Below are the records; copy every line in them that holds the string "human".

• GIVEN RECORDS
○ ○ ○

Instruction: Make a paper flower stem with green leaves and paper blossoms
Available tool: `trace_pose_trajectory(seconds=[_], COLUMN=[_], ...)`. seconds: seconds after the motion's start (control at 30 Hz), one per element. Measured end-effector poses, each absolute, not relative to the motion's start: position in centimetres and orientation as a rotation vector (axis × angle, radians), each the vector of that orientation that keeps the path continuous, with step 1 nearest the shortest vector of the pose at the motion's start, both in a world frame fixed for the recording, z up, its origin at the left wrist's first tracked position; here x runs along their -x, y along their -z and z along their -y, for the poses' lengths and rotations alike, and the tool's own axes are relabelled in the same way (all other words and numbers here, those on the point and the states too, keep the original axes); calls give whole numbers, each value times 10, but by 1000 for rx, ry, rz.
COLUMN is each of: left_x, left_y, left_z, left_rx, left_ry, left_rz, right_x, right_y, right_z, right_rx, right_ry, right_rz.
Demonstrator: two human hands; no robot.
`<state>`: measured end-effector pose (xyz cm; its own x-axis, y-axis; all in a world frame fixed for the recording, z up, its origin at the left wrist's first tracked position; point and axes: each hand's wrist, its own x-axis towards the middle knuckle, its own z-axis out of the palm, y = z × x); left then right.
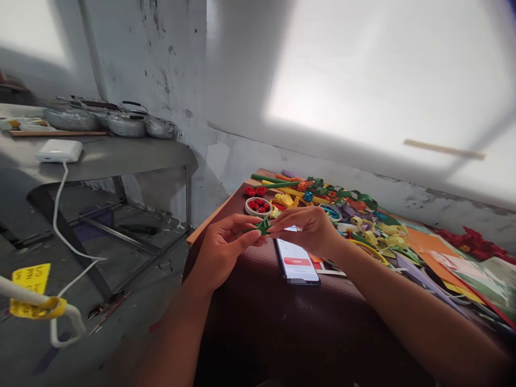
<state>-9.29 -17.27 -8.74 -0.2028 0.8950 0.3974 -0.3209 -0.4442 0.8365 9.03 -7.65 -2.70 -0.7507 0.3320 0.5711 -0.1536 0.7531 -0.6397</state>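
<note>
Left hand: left hand (221, 244) raised over the table edge, palm turned inward, fingers curled, thumb and fingertips closed on the green paper piece (264, 226).
Right hand: right hand (308, 228) opposite the left, wrist bent, fingertips pinched onto the same green paper piece from its right side.
Green paper piece: small, folded, held between both hands, clear of the table surface.
Phone: phone (296, 262) lies flat, screen lit, just below the right hand, partly hidden by it.
Bowl: small round bowl (258, 207) just beyond the hands, holds red paper roses.
Loose roses: two red roses (255, 190) on the table beyond the bowl.
Pile: mixed coloured paper strips and rolls (346, 207) beyond and right of the right hand.
Table: dark brown table (258, 301) under both forearms.
</note>
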Motion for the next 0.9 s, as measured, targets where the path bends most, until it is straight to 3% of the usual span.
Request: trace_pose_trajectory(seconds=[0.27, 0.43, 0.6, 0.73, 0.9], left_x=[83, 86, 92, 93, 92], left_y=[80, 79, 79, 78, 77], left_z=[166, 160, 160, 161, 162], left_rx=[-1012, -821, -817, -878, -903], left_ry=[-2028, -2247, -2142, -2044, -2009], left_rz=[-1048, -1027, -999, -1032, -1088], right_x=[-86, -82, -66, -59, -69], right_y=[26, 8, 0, 1, 1], right_z=[66, 55, 45, 42, 43], right_rx=[400, 652, 422, 355, 475], right_ry=[-785, -330, 13, 3, -271], right_rz=[2293, 2632, 3006, 3072, 2845])
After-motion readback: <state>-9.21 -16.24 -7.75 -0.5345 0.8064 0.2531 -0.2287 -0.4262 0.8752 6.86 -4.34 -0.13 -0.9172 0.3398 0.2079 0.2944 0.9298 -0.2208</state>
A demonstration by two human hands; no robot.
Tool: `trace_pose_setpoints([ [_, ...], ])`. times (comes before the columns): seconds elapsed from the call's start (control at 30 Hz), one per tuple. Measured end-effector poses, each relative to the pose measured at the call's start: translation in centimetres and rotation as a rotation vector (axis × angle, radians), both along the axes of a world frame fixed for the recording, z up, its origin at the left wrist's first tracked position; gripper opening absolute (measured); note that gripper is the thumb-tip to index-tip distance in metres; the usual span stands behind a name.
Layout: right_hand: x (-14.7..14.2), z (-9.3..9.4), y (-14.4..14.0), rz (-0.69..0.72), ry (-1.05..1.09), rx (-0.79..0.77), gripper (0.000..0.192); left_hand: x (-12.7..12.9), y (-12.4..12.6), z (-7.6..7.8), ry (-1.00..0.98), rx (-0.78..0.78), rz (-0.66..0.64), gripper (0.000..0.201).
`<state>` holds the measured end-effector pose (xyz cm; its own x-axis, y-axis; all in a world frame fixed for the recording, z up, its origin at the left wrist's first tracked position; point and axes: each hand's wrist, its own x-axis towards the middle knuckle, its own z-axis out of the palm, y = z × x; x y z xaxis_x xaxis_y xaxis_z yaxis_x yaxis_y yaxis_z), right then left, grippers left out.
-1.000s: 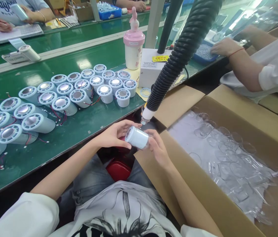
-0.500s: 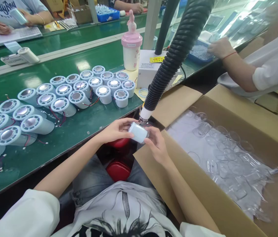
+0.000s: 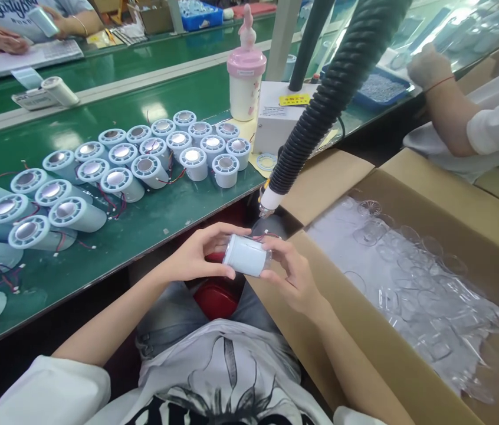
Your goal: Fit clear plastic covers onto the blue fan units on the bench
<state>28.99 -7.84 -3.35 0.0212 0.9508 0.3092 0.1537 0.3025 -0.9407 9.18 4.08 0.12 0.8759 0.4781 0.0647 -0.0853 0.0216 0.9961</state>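
Observation:
Between my two hands lies a light-blue cylinder (image 3: 246, 256) with a clear plastic cover around it, held on its side over my lap. My left hand (image 3: 200, 252) grips its left end, thumb in front and fingers behind. On the right end, my right hand (image 3: 292, 273) closes with thumb and fingers. A short dark red wire shows behind the cylinder near my right fingers. Just above hangs the metal tip of a black ribbed hose (image 3: 307, 141), apart from the cylinder. Several similar blue cylinders (image 3: 121, 184) with red and black wires stand or lean on the green bench (image 3: 152, 215).
An open cardboard box (image 3: 324, 277) at my right holds several clear plastic covers (image 3: 413, 289). A white machine box (image 3: 271, 121) and a pink-lidded cup (image 3: 246, 77) stand on the bench. Co-workers' hands (image 3: 429, 69) are at the far right and across the bench.
My hands have brought the cylinder down toward me, away from the hose tip. The hose tip now hangs free above it. The camera view has shifted slightly.

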Motion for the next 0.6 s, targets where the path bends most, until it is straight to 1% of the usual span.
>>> trace_pose_setpoints([
  [0.1,-0.6,1.2,-0.5,0.034,0.064,-0.142,0.029,-0.9,-0.6,0.5,0.047,0.122,-0.019,0.07],
  [0.2,-1.3,2.5,-1.0,0.045,0.142,-0.268,0.027,-1.7,-1.1,1.1,0.095,0.277,-0.046,0.073],
  [0.3,-1.8,3.6,-1.2,0.048,0.234,-0.404,0.027,-2.2,-1.6,1.6,0.086,0.41,-0.064,0.074],
  [0.37,-2.1,4.0,-1.2,0.073,0.318,-0.524,0.029,-2.5,-1.9,1.7,0.071,0.443,-0.067,0.074],
  [0.47,-2.4,4.3,-1.1,0.132,0.45,-0.712,0.036,-2.9,-2.2,1.7,0.053,0.449,-0.07,0.073],
  [0.6,-2.9,4.6,-0.8,0.181,0.564,-0.874,0.043,-3.2,-2.6,1.5,0.025,0.463,-0.075,0.071],
])
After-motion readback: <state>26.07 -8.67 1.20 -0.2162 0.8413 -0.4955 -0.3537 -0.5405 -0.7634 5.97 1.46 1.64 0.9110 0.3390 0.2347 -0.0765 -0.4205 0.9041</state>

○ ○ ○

• ANSWER TO THE PROBLEM
Demonstrator: two human hands; no robot.
A demonstration by two human hands; no robot.

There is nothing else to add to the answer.